## Work request
Give back each line of the material that contains the word "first".

## Supplied material
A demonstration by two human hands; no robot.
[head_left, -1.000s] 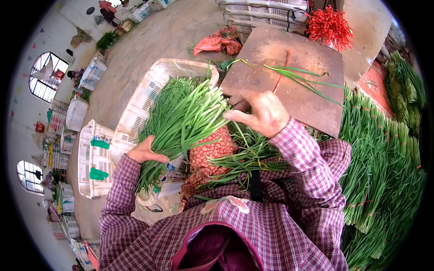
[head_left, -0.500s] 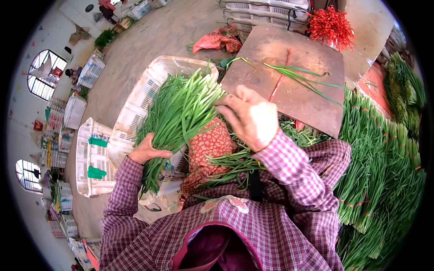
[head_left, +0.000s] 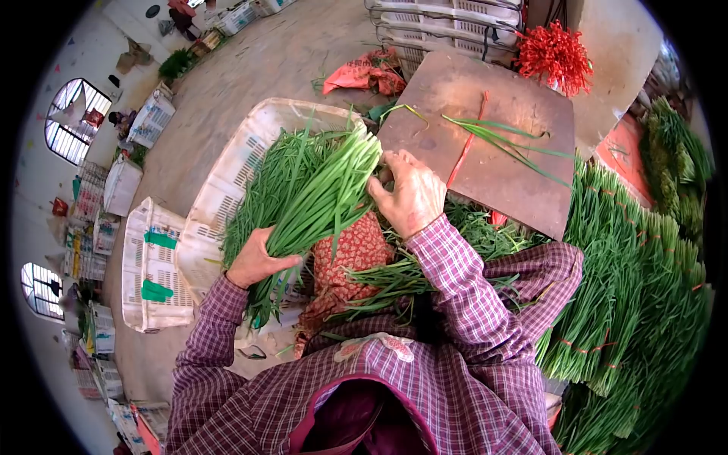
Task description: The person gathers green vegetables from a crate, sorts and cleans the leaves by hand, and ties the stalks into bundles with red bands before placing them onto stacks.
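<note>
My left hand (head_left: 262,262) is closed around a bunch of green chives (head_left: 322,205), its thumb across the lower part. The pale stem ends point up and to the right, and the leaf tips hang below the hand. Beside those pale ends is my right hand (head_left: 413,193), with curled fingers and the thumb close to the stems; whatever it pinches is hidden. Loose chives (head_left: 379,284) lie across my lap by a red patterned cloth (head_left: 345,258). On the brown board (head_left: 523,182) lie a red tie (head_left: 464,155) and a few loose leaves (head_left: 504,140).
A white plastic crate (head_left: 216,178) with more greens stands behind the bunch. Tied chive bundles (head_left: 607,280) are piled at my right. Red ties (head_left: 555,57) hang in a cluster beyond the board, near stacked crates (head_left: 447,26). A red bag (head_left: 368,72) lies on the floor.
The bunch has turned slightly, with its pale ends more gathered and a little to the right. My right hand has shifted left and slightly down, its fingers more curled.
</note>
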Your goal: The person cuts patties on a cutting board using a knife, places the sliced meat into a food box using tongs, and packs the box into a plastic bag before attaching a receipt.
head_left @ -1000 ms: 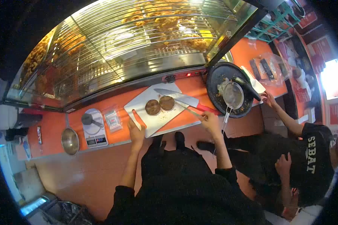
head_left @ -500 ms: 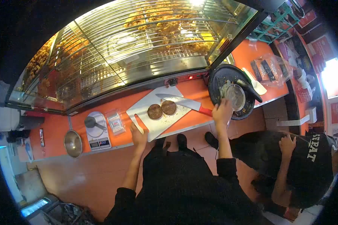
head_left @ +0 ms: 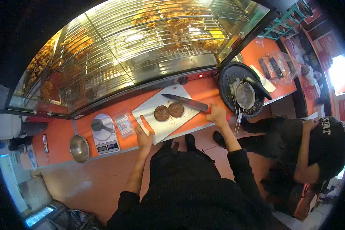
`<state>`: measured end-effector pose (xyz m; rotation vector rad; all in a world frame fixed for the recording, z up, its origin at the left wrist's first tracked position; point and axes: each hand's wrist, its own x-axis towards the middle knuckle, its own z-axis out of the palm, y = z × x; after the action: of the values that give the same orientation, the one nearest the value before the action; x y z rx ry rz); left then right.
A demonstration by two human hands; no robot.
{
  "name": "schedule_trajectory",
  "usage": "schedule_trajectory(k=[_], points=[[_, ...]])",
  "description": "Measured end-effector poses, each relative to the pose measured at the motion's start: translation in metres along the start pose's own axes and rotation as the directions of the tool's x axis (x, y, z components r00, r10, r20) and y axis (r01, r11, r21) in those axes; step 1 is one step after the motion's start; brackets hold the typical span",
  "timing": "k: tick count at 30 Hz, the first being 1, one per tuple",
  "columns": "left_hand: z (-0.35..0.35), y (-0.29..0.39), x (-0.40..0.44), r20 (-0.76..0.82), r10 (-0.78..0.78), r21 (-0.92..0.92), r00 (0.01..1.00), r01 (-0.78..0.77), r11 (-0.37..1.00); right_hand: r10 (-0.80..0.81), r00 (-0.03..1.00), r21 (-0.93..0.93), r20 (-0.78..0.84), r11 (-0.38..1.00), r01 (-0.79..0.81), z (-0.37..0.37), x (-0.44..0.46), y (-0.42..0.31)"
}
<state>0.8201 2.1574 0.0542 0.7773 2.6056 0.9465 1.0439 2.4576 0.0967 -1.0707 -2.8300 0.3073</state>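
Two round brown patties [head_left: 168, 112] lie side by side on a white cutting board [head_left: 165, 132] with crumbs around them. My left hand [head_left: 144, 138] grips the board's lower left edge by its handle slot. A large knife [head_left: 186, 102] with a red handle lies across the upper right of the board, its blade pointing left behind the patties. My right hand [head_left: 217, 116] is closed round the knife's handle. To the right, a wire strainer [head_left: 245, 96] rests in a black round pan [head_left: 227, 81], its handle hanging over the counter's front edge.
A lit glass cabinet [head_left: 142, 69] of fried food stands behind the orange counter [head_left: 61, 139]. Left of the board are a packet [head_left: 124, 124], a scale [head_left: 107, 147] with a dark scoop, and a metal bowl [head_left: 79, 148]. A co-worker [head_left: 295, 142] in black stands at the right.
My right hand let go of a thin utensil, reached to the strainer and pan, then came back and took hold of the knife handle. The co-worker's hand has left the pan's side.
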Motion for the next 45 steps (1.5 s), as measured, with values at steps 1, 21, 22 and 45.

## Exercise output
`<state>`: measured end-effector pose (xyz m; rotation vector rad; all in a world frame fixed for the recording, z up, its origin at the left wrist's first tracked position; point and axes: each hand's wrist, its own x-axis towards the middle knuckle, its own z-axis out of the palm, y = z × x; after the action: of the values that give the same orientation, the one nearest the value before the action; x y z rx ry rz); left then right.
  "timing": "k: tick count at 30 Hz, the first being 1, one per tuple",

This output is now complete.